Even more annoying are the Farcebook assholes who simply remind everyone, religious or not, "Today's Sunday. Blessings!" What's with people, mere mortals, doling out BLESSINGS? Every devout Christian likes to pretend to be, what, a priest, a nun, or Jeezy himself?
There's a greedy old bitch in the neighborhood who sits her fat ass on a bench, and since panhandling is "legal" as long as you aren't "aggressive," bothers every single person who walks by: "Spare a dime or a dollar. BLESS you." Blessed are those who give money to a greedy bitch who doesn't even pretend there's anything wrong with her and is dressed like anybody else. She's just past 50 and fat and nobody would say, "If I give you a 50 do I get a blowjob?"
She's entitled to money because she's....a....Christian.

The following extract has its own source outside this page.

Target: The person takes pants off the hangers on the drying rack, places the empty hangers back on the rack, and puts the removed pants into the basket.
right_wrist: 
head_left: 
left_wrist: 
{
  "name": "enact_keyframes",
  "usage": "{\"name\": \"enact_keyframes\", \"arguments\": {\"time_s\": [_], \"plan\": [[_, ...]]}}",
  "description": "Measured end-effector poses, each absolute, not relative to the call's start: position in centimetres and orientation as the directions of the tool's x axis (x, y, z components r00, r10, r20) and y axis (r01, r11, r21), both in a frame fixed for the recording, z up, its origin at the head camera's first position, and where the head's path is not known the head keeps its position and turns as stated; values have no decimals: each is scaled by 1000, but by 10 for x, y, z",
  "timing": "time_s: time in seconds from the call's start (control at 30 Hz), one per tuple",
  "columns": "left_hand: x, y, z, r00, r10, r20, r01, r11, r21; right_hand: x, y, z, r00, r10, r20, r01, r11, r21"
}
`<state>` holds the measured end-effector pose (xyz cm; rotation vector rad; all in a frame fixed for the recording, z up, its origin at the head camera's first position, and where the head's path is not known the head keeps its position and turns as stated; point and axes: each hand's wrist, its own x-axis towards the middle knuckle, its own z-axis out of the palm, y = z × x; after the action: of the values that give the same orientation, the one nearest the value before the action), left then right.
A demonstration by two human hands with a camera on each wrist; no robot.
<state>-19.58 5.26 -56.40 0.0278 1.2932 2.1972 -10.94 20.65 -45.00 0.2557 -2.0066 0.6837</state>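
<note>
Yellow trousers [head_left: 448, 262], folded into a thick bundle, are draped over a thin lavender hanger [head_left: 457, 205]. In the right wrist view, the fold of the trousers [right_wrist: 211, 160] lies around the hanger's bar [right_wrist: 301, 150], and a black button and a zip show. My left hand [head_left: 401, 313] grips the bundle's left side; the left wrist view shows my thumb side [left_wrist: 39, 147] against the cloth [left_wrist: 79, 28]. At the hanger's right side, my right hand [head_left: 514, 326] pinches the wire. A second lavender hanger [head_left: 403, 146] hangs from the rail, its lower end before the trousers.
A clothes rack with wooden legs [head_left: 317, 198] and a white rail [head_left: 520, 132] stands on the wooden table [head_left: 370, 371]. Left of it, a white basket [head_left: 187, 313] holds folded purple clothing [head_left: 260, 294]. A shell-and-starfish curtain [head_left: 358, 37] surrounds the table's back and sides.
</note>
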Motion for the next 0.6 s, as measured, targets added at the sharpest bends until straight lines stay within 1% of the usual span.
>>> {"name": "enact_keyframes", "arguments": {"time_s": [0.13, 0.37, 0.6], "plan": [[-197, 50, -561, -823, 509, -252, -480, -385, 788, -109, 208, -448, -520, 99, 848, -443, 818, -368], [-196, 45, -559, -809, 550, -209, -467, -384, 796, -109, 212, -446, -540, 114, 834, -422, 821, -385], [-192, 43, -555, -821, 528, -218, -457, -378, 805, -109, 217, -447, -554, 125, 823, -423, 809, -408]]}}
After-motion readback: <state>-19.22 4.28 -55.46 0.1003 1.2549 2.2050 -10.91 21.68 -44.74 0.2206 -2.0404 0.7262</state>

This is Easter Sunday in America: crackpots insisting that with billions of CHRISTIANS around, God selectively chooses which one gets burned alive by a nigga, and which one who sympathizes with that person gets a sudden heart attack, and which flat, useless state gets some snow.
Oh yes, and God, leader of the Christians (isn't he a bit jealous of how much everyone loves his son more than him?) HE chooses which Christians get offed in random suicide bombings by the exact OPPOSITE of Christians.
Jesus and God do have the power to kick Mohamed's ass if they want to, don't they? God made the world in less than a week, so he could wipe out ISIS in less than an hour. But he's busy making chocolate Easter rabbits, and fancy Easter bonnets. Something like that. When in doubt, just say, "I believe, but I have no specifics."